§ What is being asked: Line by line, repeat the material below exactly and leave the images out.

§ Data under study:
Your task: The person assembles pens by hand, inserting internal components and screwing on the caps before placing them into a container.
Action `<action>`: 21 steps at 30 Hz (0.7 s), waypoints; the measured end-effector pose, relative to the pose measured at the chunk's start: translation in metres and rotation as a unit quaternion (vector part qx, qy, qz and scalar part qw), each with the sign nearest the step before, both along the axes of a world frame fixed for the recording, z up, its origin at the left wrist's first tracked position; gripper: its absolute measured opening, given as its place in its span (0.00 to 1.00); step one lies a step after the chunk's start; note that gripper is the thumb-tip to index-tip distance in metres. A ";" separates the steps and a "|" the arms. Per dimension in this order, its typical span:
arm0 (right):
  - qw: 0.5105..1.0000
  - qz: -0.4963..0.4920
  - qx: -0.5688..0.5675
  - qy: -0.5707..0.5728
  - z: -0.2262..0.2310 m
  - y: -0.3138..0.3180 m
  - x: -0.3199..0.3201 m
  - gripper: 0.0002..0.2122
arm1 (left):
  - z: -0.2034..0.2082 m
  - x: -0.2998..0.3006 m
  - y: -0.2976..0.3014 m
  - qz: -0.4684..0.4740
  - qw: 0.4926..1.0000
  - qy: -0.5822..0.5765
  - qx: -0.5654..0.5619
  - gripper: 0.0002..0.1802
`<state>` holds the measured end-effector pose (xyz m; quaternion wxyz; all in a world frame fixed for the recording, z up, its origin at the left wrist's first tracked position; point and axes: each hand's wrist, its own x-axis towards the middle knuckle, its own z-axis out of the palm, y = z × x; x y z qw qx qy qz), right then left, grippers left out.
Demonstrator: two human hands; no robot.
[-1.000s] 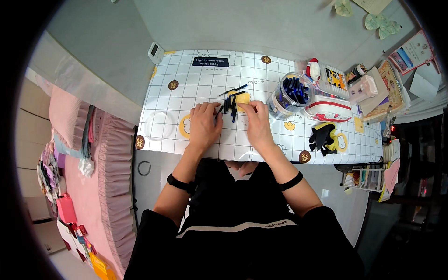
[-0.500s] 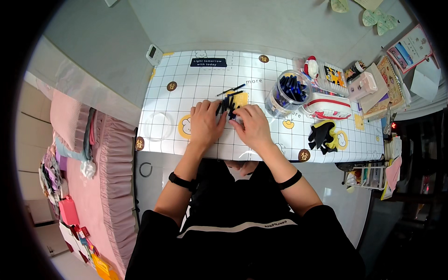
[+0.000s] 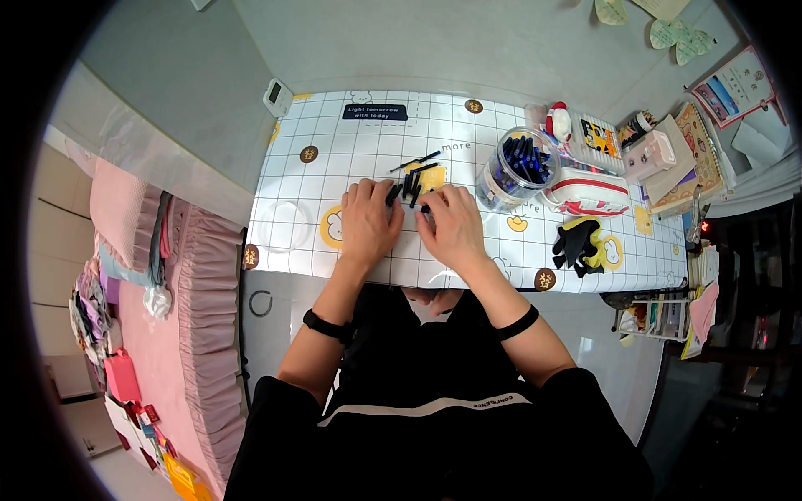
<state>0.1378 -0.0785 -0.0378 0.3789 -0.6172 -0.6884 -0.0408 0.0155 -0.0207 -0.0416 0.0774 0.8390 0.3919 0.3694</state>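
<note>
Several dark blue ink cartridges [image 3: 407, 185] lie in a loose cluster on the grid-patterned tabletop [image 3: 334, 179]. My left hand [image 3: 368, 221] rests at the cluster's left side, palm down and fingers stretched forward, with a couple of cartridges beside its index finger and thumb. On the other side, my right hand [image 3: 453, 227] has its fingers bent, and a dark cartridge shows between thumb and index fingertip. Two thin dark sticks [image 3: 424, 158] lie farther back. To the right stands an uncovered clear plastic jar [image 3: 498, 190] holding many more blue cartridges.
A clear round lid [image 3: 282, 226] lies left of my left hand. Right of the jar are a white and red pouch [image 3: 589, 192], black and yellow gloves [image 3: 576, 248], a pink box [image 3: 650, 156] and notebooks. A small white digital device [image 3: 276, 98] leans at the back left corner.
The cartridges between my hands have spread apart, some leaning toward the left hand. My right hand has shifted slightly, its fingertips now a little right of the cluster.
</note>
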 end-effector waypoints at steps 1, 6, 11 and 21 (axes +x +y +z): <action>1.000 -0.006 -0.001 0.002 0.000 0.000 0.000 0.06 | 0.000 0.000 0.000 0.002 1.000 -0.003 0.001 0.13; 0.998 -0.055 -0.009 -0.023 0.000 0.002 0.001 0.05 | -0.002 0.001 0.003 0.000 1.000 -0.019 0.004 0.10; 0.996 -0.074 -0.041 -0.042 0.007 0.002 0.002 0.06 | 0.002 -0.004 0.004 -0.008 0.999 -0.030 -0.015 0.08; 0.981 -0.066 -0.184 0.013 0.026 -0.006 0.012 0.05 | 0.018 -0.018 -0.002 -0.022 0.991 0.079 -0.110 0.07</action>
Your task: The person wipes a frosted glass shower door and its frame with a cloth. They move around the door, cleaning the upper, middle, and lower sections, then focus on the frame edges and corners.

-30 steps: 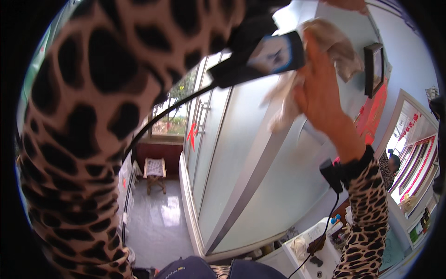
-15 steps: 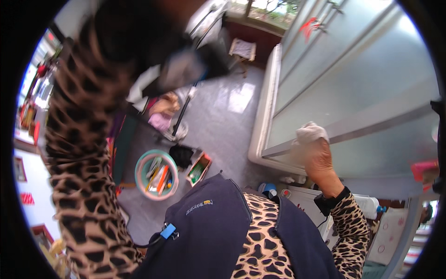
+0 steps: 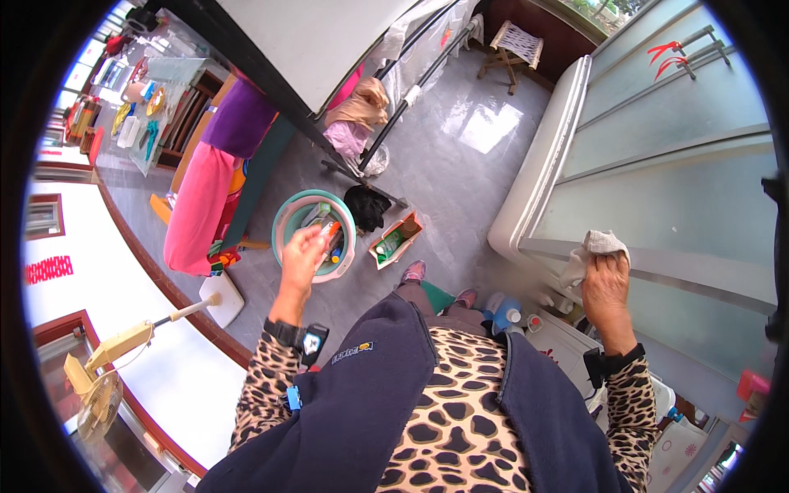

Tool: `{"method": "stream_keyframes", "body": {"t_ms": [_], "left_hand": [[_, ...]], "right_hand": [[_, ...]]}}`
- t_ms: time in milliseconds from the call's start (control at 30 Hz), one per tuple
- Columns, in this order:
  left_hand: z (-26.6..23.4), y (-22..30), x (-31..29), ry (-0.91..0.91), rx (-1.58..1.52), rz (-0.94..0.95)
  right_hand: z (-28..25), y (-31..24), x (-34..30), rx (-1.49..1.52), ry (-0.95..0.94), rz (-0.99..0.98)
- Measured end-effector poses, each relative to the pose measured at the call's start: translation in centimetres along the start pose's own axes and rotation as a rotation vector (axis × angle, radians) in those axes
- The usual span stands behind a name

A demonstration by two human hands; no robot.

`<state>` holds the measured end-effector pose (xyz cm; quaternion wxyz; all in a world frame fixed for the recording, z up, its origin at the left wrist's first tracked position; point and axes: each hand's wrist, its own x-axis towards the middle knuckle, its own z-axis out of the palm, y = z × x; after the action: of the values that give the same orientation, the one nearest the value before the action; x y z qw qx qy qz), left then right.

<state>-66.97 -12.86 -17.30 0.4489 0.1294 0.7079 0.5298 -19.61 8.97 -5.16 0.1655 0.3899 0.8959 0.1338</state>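
Note:
My right hand [image 3: 606, 287] is closed on a crumpled light grey cloth [image 3: 606, 243], held up against the metal rail of the frosted glass panel [image 3: 657, 197]. Some of the cloth sticks out beyond the fingertips. My left hand [image 3: 301, 261] is raised in front of me, its fingers loosely bent and a little apart, with nothing visible in them. From this view it overlaps the edge of a round green and pink tub [image 3: 282, 215] on the floor. Inside the tub lie bottles and an orange item, partly hidden by that hand.
A small open box [image 3: 396, 240] and a black bag [image 3: 366, 207] are beside the tub. Far off stands a folding stool [image 3: 511, 51]. To the left are a pink-draped seat [image 3: 201, 209] and a fan [image 3: 100, 404]. Bottles [image 3: 505, 314] stand near my feet, right.
My left arm has come down from high on the left to above the tub. My view has shifted. The right hand still holds the cloth at the glass panel.

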Motion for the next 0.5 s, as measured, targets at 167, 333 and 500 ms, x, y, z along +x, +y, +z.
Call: {"method": "stream_keyframes", "body": {"t_ms": [167,333,500], "left_hand": [[-2.3,-4.8,-0.8,-0.08,0.166,-0.209],[2.5,-5.9,-0.3,-0.281,0.288,-0.158],[11.6,-3.8,-2.6,-0.706,0.694,0.182]], "right_hand": [[1.7,-1.6,1.4,0.061,0.037,0.059],[3.3,-2.4,1.7,0.366,-0.019,0.107],[6.6,-9.8,3.7,1.161,-0.365,0.202]]}}
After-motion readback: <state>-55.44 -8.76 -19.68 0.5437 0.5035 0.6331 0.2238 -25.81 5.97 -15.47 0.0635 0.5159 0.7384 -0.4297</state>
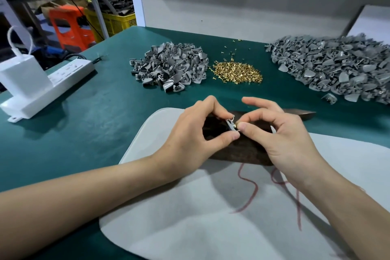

§ Your solution:
Your task: The person assembles pens by hand, inserting internal components and screwing on the caps before placing them into a container.
Action `<action>`: 21 steps at 30 Hz (0.7 s), waypoints; the measured end-effector pose, relative to the pose measured at the chunk's start: translation in metres and rotation as a unit quaternion (vector part qx, qy, qz and scalar part qw), each with the sign nearest the step before, both along the axes of a world frame fixed for the recording, z up, its origin at the left wrist's first tracked position; gripper: its absolute measured opening, given as its place in its span (0.00 to 1.00); step one lies a step after the chunk's start; note that gripper is the thumb-tip to index-tip distance in metres. A ";" separates the steps and a "|" the arms. Per dimension in this order, its typical span:
arm0 (right):
  - qw: 0.5105..1.0000
  - qz: -0.4963..0.4920
  - qx: -0.5688..0.5675
  - qy: -0.5707..0.5728
  - z: -0.2262..0.2310 m
  - y: -0.3138..0.3180 m
  - x: -0.3199..0.3201 m
  - gripper: 0.0002..0.2122
arm1 (left):
  - z: -0.2034..0.2082 m
  - x: -0.2998..0.3006 m
  - y: -0.2976..0.3014 m
  - qz: -0.4684..0.4740
  - qw: 0.4926..1.0000
  - qy: -0.5822..0.5765
  - qx: -0.5654..0.5619
  - gripper: 0.0002..0.1802
`<state>` holds the measured end-effector pose (xyz m; quaternion wxyz; all in a world frame fixed for the recording, z up, its origin at the left wrist's first tracked position; point and axes: each hand's wrist, its own x-axis towards the middle knuckle, its own z-axis out of the palm, y = z × x; x y z qw qx qy qz), right then left, grippers left out.
Demonstrator: two human hands; no robot.
[-1.000s] 
[-0.500s] 
[+0.000s] 
<state>0.1378 -0.0785 -0.0378 0.3789 -0.6172 -0.6884 -0.0408 0.0155 -0.0207 -0.0416 0.0774 0.8390 0.3919 0.3694</state>
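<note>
Several dark blue ink cartridges [image 3: 407, 185] lie in a loose cluster on the grid-patterned tabletop [image 3: 334, 179]. My left hand [image 3: 368, 221] rests at the cluster's left side, palm down and fingers stretched forward, with a couple of cartridges beside its index finger and thumb. On the other side, my right hand [image 3: 453, 227] has its fingers bent, and a dark cartridge shows between thumb and index fingertip. Two thin dark sticks [image 3: 424, 158] lie farther back. To the right stands an uncovered clear plastic jar [image 3: 498, 190] holding many more blue cartridges.
A clear round lid [image 3: 282, 226] lies left of my left hand. Right of the jar are a white and red pouch [image 3: 589, 192], black and yellow gloves [image 3: 576, 248], a pink box [image 3: 650, 156] and notebooks. A small white digital device [image 3: 276, 98] leans at the back left corner.
The cartridges between my hands have spread apart, some leaning toward the left hand. My right hand has shifted slightly, its fingertips now a little right of the cluster.
</note>
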 end-effector waypoints at steps 1, 6, 11 and 21 (axes +x +y +z): <action>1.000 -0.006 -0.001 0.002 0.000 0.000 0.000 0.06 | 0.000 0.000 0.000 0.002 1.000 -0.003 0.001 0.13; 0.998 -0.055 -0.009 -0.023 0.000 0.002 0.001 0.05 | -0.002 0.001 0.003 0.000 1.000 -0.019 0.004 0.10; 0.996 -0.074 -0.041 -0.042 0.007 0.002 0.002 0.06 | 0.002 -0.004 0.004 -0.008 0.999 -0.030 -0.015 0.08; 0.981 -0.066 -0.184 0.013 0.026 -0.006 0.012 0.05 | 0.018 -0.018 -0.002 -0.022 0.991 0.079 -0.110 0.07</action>
Your task: The person wipes a frosted glass shower door and its frame with a cloth. They move around the door, cleaning the upper, middle, and lower sections, then focus on the frame edges and corners.

-30 steps: 
-15 steps: 
+0 steps: 

Tool: `{"method": "stream_keyframes", "body": {"t_ms": [_], "left_hand": [[_, ...]], "right_hand": [[_, ...]]}}`
- t_ms: time in milliseconds from the call's start (control at 30 Hz), one per tuple
- Columns, in this order:
  left_hand: z (-26.6..23.4), y (-22..30), x (-31..29), ry (-0.91..0.91), rx (-1.58..1.52), rz (-0.94..0.95)
  right_hand: z (-28..25), y (-31..24), x (-34..30), rx (-1.49..1.52), ry (-0.95..0.94), rz (-0.99..0.98)
- Measured end-effector poses, each relative to the pose measured at the call's start: translation in centimetres along the start pose's own axes and rotation as a rotation vector (axis × angle, radians) in those axes
- The usual span stands behind a name

A demonstration by two human hands; no robot.

`<state>` holds the measured end-effector pose (xyz cm; quaternion wxyz; all in a world frame fixed for the recording, z up, its origin at the left wrist's first tracked position; point and axes: each hand's wrist, its own x-axis towards the middle knuckle, its own z-axis out of the palm, y = z × x; after the action: of the values that give the same orientation, the one nearest the value before the action; x y z qw qx qy qz), left then right.

<state>-66.97 -12.86 -17.30 0.4489 0.1294 0.7079 0.5298 -19.61 8.97 -5.16 0.1655 0.3899 0.8959 0.1338</state>
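Note:
My right hand [image 3: 606, 287] is closed on a crumpled light grey cloth [image 3: 606, 243], held up against the metal rail of the frosted glass panel [image 3: 657, 197]. Some of the cloth sticks out beyond the fingertips. My left hand [image 3: 301, 261] is raised in front of me, its fingers loosely bent and a little apart, with nothing visible in them. From this view it overlaps the edge of a round green and pink tub [image 3: 282, 215] on the floor. Inside the tub lie bottles and an orange item, partly hidden by that hand.
A small open box [image 3: 396, 240] and a black bag [image 3: 366, 207] are beside the tub. Far off stands a folding stool [image 3: 511, 51]. To the left are a pink-draped seat [image 3: 201, 209] and a fan [image 3: 100, 404]. Bottles [image 3: 505, 314] stand near my feet, right.
My left arm has come down from high on the left to above the tub. My view has shifted. The right hand still holds the cloth at the glass panel.
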
Motion for the next 0.5 s, as measured, targets at 167, 333 and 500 ms, x, y, z along +x, +y, +z.
Call: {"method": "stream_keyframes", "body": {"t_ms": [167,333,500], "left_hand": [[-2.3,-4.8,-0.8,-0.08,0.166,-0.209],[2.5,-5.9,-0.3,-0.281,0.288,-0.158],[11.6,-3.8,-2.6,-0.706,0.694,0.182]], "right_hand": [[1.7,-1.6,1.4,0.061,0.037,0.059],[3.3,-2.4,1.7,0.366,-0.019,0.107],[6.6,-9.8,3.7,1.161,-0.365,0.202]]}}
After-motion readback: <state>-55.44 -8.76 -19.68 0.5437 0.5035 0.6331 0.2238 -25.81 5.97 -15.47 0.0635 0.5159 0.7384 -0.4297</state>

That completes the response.